- First tankōbon volume cover

ゆりあ先生の赤い糸 (Yuria-sensei no Akai Ito)
- Genre: Drama
- Written by: Kiwa Irie
- Published by: Kodansha
- Imprint: Kodansha Comics BL
- Magazine: Be Love
- Original run: February 15, 2018 – September 1, 2022
- Volumes: 11
- Directed by: Kazunari Hoshino; Hiro Kanai [ja]; Hajime Takezono;
- Produced by: Ayumi Mineshima (TV Asahi); Takuya Nakagome (TV Asahi); Ryosuke Yamagata (Kadokawa); Hiromi Arai (Kadokawa);
- Written by: Atsuko Hashibe [ja]
- Music by: Yugo Kanno
- Studio: TV Asahi
- Original network: ANN (TV Asahi)
- Original run: October 19, 2023 – December 14, 2023
- Episodes: 9
- Anime and manga portal

= Yuria's Red String of Fate =

Japanese manga series

Yuria's Red String of Fate (ゆりあ先生の赤い糸, Yuria-sensei no Akai Ito) is a Japanese manga series written and illustrated by Kiwa Irie. It was serialized in Kodansha's josei manga magazine Be Love from February 2018 to September 2022, with its chapters collected in eleven tankōbon volumes. A nine-episode television drama adaptation aired on TV Asahi from October to December 2023.
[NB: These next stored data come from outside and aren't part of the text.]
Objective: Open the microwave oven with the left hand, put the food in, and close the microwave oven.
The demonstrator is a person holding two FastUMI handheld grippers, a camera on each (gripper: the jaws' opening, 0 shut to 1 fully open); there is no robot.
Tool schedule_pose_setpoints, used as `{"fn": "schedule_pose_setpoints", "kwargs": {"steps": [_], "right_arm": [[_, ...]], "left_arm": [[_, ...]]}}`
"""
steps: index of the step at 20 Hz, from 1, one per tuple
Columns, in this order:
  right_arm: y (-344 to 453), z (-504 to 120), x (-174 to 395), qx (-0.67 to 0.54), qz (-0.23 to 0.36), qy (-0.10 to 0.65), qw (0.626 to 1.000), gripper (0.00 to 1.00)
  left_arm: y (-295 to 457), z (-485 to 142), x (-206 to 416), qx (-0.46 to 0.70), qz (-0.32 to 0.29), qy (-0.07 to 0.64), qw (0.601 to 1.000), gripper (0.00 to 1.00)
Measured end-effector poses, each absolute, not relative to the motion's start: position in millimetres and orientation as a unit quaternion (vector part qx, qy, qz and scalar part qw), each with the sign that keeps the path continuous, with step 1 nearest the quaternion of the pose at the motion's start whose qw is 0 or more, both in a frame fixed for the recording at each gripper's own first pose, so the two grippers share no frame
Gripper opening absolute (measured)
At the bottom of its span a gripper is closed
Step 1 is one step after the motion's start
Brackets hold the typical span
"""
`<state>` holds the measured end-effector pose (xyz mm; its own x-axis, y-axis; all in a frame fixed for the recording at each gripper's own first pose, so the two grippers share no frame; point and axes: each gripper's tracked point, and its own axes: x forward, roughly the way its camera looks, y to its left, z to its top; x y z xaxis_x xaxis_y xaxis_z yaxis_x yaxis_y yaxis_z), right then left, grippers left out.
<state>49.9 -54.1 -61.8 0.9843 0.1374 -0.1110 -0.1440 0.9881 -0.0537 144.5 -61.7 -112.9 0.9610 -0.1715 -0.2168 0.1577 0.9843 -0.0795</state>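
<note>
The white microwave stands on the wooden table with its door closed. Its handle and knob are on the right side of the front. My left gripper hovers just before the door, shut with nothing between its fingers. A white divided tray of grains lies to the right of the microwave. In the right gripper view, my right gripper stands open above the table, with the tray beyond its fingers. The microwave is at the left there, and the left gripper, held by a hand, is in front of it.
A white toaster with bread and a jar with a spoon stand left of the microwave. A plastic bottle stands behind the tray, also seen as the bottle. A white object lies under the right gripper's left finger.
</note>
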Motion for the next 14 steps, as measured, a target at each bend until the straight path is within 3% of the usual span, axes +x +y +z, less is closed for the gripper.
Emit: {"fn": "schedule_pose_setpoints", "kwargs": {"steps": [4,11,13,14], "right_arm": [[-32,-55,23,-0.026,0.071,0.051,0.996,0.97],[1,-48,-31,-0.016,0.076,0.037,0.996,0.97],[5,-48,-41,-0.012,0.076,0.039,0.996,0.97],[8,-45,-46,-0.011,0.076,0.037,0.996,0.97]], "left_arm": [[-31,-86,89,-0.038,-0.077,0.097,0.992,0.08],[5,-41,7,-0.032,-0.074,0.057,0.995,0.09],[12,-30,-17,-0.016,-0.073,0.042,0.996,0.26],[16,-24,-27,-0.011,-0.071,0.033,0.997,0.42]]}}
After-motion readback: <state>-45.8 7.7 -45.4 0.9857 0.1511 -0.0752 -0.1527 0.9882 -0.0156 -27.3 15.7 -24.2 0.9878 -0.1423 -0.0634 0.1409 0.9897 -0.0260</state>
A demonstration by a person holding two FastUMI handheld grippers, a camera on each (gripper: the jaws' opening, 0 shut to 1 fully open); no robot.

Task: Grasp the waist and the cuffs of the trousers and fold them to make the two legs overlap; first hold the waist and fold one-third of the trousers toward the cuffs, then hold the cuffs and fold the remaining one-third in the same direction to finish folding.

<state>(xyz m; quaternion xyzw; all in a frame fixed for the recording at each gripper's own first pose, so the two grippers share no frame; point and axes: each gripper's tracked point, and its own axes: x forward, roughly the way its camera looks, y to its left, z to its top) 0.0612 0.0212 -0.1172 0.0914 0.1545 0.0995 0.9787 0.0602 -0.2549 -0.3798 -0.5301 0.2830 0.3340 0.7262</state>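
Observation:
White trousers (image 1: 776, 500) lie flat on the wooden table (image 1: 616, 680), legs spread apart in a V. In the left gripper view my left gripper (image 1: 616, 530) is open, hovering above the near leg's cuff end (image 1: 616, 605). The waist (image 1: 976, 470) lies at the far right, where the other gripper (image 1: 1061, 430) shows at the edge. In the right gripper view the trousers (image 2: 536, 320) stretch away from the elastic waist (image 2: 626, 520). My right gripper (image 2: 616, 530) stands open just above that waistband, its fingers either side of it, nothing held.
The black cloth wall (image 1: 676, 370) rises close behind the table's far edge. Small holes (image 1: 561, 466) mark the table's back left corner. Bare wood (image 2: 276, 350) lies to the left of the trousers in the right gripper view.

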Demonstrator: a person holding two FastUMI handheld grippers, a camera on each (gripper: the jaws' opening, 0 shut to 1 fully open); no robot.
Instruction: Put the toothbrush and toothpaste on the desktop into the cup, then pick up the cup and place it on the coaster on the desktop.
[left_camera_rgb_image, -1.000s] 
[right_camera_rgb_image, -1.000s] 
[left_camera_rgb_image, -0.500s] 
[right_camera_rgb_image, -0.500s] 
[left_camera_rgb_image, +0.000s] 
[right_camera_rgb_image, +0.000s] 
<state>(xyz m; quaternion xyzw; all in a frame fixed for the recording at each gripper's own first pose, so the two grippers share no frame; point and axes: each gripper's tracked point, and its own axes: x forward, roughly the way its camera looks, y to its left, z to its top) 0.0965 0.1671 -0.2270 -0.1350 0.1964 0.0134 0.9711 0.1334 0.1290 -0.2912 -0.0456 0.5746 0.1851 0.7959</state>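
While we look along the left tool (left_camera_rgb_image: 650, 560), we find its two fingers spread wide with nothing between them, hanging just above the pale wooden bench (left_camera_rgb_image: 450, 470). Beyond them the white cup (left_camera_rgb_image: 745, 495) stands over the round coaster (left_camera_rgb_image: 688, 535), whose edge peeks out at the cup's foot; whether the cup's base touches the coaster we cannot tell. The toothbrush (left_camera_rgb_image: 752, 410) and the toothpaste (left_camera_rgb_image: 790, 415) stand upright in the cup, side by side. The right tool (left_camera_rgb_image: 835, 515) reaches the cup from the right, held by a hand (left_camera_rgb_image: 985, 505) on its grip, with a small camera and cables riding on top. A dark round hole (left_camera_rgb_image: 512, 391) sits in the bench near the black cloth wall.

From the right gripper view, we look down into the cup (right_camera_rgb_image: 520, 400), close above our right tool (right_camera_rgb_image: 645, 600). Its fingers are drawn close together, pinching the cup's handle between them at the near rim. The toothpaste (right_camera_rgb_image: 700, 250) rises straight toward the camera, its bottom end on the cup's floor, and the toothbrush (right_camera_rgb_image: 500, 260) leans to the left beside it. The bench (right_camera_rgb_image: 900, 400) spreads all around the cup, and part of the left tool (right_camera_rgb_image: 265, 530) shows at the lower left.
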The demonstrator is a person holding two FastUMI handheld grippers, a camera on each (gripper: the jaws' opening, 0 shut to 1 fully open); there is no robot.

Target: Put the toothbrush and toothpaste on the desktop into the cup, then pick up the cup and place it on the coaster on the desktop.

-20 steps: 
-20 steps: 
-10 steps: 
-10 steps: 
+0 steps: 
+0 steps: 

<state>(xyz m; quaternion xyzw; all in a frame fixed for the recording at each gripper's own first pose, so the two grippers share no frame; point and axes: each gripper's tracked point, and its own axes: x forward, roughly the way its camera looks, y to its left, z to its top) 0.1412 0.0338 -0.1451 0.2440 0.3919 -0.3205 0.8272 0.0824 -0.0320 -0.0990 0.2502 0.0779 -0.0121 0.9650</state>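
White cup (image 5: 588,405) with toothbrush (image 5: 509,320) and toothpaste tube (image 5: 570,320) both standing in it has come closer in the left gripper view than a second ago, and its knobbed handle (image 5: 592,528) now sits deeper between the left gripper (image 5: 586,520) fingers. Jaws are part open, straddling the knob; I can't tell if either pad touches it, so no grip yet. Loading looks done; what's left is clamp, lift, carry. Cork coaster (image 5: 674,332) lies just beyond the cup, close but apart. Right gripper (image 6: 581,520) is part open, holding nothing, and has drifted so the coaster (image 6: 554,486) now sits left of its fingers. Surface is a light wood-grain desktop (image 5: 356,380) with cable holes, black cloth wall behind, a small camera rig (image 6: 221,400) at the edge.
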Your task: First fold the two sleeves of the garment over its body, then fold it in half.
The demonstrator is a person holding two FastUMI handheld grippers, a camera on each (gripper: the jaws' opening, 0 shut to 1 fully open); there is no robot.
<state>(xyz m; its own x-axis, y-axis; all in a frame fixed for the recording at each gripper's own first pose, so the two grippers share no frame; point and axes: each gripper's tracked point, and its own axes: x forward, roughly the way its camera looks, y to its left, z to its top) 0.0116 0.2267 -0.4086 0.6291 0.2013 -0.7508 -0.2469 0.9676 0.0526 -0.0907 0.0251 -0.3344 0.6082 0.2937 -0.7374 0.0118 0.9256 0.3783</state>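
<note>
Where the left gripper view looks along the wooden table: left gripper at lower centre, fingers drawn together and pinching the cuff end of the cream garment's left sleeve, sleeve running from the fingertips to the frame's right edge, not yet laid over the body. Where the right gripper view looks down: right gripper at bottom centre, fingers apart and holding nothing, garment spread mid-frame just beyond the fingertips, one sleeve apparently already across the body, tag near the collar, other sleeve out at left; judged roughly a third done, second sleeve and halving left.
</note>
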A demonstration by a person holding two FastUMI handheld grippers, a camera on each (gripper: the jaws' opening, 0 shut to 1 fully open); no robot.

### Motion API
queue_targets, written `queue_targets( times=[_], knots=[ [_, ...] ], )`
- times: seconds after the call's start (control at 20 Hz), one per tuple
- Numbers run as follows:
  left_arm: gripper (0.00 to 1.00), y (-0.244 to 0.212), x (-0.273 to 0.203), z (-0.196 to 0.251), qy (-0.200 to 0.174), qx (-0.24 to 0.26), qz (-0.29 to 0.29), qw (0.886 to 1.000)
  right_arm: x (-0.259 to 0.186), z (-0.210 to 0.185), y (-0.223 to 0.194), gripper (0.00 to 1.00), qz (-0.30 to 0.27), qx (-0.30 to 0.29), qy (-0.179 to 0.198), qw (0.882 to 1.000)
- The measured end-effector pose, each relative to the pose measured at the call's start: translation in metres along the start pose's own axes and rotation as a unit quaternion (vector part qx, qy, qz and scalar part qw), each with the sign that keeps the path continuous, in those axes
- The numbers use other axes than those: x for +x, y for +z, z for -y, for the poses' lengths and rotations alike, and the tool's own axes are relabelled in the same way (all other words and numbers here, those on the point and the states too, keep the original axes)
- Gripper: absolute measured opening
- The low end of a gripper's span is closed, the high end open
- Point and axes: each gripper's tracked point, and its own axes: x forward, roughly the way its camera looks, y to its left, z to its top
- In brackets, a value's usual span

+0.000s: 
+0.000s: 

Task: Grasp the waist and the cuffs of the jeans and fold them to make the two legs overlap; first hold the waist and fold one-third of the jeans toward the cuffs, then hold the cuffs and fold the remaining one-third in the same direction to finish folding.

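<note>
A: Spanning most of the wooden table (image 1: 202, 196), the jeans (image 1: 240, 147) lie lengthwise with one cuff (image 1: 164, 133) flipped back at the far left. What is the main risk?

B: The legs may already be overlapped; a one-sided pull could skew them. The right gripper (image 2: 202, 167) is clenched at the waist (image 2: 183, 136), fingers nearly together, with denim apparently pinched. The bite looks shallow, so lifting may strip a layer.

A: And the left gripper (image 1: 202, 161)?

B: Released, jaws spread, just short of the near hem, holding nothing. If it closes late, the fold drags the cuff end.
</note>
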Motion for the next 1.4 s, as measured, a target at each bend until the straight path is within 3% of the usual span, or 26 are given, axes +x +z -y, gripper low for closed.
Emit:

The manga won the 45th Kodansha Manga Award for the general category in 2021, and the 27th Tezuka Osamu Cultural Prize in 2023.

==Plot==
Yuria Izawa (伊沢 ゆりあ, Izawa Yuria) lives a simple but happy life teaching embroidery. She is married to Gorō Izawa (伊沢 吾良, Izawa Gorō), a kind but unsuccessful novelist. One day, her husband is hospitalized after a sudden collapse. At the hospital, Yuria meets a young man named Riku Yanai (箭内 稟久, Yanai Riku) who declares himself to be Gorō's lover. They are soon joined by Michiru Oyamada (小山田 みちる, Oyamada Michiru), a married woman with whom Gorō had a long-standing intimate relationship, and her two daughters, who consider Gorō their father. Yuria proposes they all move into her home to care for him collectively. She maintains her composure throughout this highly unconventional arrangement. Over time, Yuria begins to sense the possibility of a new romance, a development she had not foreseen.

==Media==
===Manga===
Written and illustrated by Kiwa Irie, Yuria's Red String of Fate was serialized in Kodansha's josei manga magazine Be Love from February 15, 2018, to September 1, 2022. Kodansha collected its chapters in 11 tankōbon volumes, released from July 13, 2018. to September 13, 2022.

====Volumes====

| No. | Release date | ISBN |
|---|---|---|
| 1 | July 13, 2018 | 978-4-06-512248-8 |
| 2 | October 12, 2018 | 978-4-06-513597-6 |
| 3 | March 13, 2019 | 978-4-06-514898-3 |
| 4 | September 13, 2019 | 978-4-06-516848-6 |
| 5 | January 10, 2020 | 978-4-06-518409-7 |
| 6 | June 11, 2020 | 978-4-06-519763-9 |
| 7 | November 13, 2020 | 978-4-06-521399-5 |
| 8 | April 13, 2021 | 978-4-06-522960-6 |
| 9 | September 13, 2021 | 978-4-06-524770-9 |
| 10 | March 11, 2022 | 978-4-06-527039-4 |
| 11 | September 13, 2022 | 978-4-06-529054-5 |

===Drama===
In June 2023, a television drama adaptation was announced, starring Miho Kanno. It aired on TV Asahi from October 19 to December 14 of the same year.

==Reception==
On Takarajimasha's Kono Manga ga Sugoi! list of best manga of 2019 for female readers, the series ranked 16th (alongside Dokushin OL no Subete and Lullaby for Girl); it ranked eighth (alongside Hadaka Ikkan! Tsuzui-san) on the 2020 list; and 11th on the 2022 list. The manga won the 45th Kodansha Manga Award for the general category in 2021. It won the 27th Tezuka Osamu Cultural Prize in 2023.